*PROVIDED DATA*.
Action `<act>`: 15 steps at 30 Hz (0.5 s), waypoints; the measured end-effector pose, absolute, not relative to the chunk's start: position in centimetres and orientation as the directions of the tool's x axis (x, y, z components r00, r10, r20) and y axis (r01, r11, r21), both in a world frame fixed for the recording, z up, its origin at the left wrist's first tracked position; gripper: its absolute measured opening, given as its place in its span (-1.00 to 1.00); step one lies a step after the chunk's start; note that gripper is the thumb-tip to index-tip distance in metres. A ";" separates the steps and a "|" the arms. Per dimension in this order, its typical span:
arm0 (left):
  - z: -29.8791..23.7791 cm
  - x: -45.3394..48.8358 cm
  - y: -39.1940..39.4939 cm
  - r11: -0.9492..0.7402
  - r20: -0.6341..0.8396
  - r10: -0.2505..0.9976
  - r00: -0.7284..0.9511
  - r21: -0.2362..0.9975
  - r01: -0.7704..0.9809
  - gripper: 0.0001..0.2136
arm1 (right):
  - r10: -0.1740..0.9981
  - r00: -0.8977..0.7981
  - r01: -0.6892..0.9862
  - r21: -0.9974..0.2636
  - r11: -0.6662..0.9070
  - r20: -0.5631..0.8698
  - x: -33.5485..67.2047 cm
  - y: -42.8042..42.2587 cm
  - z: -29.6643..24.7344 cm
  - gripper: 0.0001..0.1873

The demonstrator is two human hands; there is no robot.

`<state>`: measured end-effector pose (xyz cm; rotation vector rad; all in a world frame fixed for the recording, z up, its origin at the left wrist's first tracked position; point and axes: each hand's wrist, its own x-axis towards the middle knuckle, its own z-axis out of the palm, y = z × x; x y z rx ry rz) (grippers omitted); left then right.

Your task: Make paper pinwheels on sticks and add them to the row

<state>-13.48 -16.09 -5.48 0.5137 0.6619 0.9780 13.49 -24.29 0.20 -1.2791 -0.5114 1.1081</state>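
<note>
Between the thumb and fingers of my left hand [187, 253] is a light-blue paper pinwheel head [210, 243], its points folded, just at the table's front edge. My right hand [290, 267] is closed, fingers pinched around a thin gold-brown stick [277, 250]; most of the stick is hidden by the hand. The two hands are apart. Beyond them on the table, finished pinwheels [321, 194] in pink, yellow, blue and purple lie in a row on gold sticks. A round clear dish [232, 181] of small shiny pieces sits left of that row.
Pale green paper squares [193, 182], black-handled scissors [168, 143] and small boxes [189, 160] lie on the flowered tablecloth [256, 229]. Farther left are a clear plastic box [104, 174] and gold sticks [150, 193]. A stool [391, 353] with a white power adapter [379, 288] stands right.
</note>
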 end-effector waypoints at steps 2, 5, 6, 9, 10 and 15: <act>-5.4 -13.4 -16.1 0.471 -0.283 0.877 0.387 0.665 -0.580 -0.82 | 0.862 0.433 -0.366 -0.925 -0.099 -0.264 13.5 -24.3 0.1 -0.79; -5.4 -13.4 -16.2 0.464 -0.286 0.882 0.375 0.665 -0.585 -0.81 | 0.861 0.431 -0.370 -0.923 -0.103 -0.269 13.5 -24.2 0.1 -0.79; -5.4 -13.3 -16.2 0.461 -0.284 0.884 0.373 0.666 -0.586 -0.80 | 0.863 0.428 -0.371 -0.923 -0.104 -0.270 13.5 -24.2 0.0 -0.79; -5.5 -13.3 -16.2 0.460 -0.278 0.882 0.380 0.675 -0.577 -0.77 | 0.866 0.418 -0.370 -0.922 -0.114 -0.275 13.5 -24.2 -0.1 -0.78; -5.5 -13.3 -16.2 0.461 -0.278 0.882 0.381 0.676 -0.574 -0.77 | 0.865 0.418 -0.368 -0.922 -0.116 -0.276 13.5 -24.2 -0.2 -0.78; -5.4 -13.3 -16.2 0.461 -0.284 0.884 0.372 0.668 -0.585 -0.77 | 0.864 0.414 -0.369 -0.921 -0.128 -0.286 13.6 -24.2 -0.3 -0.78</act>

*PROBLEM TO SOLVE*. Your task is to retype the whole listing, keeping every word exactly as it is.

*ANSWER TO THIS TASK*.
Action `<act>`: 15 steps at 30 Hz (0.5 s), waypoints; the measured end-effector pose, absolute, not relative to the chunk's start: position in centimetres and orientation as the directions of the tool's x axis (x, y, z components r00, r10, r20) and y axis (r01, r11, r21), both in a world frame fixed for the recording, z up, its origin at the left wrist's first tracked position; gripper: its absolute measured opening, given as its place in its span (-1.00 to 1.00); step one lies a step after the chunk's start; note that gripper is the thumb-tip to index-tip distance in metres. A ";" separates the steps and a "|" the arms. Per dimension in this order, its typical span:
arm0 (left):
  - z: -29.8791..23.7791 cm
  - x: -45.3394..48.8358 cm
  - y: -39.1940..39.4939 cm
  - r11: -0.9492..0.7402
  - r20: -0.6341..0.8396
  - r10: -0.2505..0.9976
  - r00: -0.7284..0.9511
  - r21: -0.2362..0.9975
  - r01: -0.7704..0.9809
  - gripper: 0.0001..0.2136
arm1 (right):
  - r10: -0.1740..0.9981
  - r00: -0.8977..0.7981
  - r01: -0.6892..0.9862
  - r21: -0.9974..0.2636
  - r11: -0.6662..0.9070
  - r20: -0.5631..0.8698
  - x: -33.5485..67.2047 cm
  - y: -42.8042..42.2587 cm
  - z: -29.6643..24.7344 cm
  - gripper: 0.0001..0.1873

The demonstrator is two human hands; there is no robot.

`<state>`: measured end-effector pose (xyz cm; rotation vector rad; all in a world frame fixed for the recording, z up, its origin at the left wrist's first tracked position; point and axes: each hand's wrist, its own x-axis towards the middle knuckle, its own z-axis out of the palm, y = z × x; x y z rx ry rz) (grippers omitted); left then right.

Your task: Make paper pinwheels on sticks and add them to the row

<state>-13.48 -16.09 -5.48 0.5137 0.6619 0.9780 13.49 -24.29 0.20 -1.2791 -0.5114 1.1081</state>
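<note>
Between the thumb and fingers of my left hand [187, 253] is a light-blue paper pinwheel head [210, 243], its points folded, just at the table's front edge. My right hand [290, 267] is closed, fingers pinched around a thin gold-brown stick [277, 250]; most of the stick is hidden by the hand. The two hands are apart. Beyond them on the table, finished pinwheels [321, 194] in pink, yellow, blue and purple lie in a row on gold sticks. A round clear dish [232, 181] of small shiny pieces sits left of that row.
Pale green paper squares [193, 182], black-handled scissors [168, 143] and small boxes [189, 160] lie on the flowered tablecloth [256, 229]. Farther left are a clear plastic box [104, 174] and gold sticks [150, 193]. A stool [391, 353] with a white power adapter [379, 288] stands right.
</note>
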 end-effector waypoints at steps 2, 5, 6, 9, 10 and 15: <act>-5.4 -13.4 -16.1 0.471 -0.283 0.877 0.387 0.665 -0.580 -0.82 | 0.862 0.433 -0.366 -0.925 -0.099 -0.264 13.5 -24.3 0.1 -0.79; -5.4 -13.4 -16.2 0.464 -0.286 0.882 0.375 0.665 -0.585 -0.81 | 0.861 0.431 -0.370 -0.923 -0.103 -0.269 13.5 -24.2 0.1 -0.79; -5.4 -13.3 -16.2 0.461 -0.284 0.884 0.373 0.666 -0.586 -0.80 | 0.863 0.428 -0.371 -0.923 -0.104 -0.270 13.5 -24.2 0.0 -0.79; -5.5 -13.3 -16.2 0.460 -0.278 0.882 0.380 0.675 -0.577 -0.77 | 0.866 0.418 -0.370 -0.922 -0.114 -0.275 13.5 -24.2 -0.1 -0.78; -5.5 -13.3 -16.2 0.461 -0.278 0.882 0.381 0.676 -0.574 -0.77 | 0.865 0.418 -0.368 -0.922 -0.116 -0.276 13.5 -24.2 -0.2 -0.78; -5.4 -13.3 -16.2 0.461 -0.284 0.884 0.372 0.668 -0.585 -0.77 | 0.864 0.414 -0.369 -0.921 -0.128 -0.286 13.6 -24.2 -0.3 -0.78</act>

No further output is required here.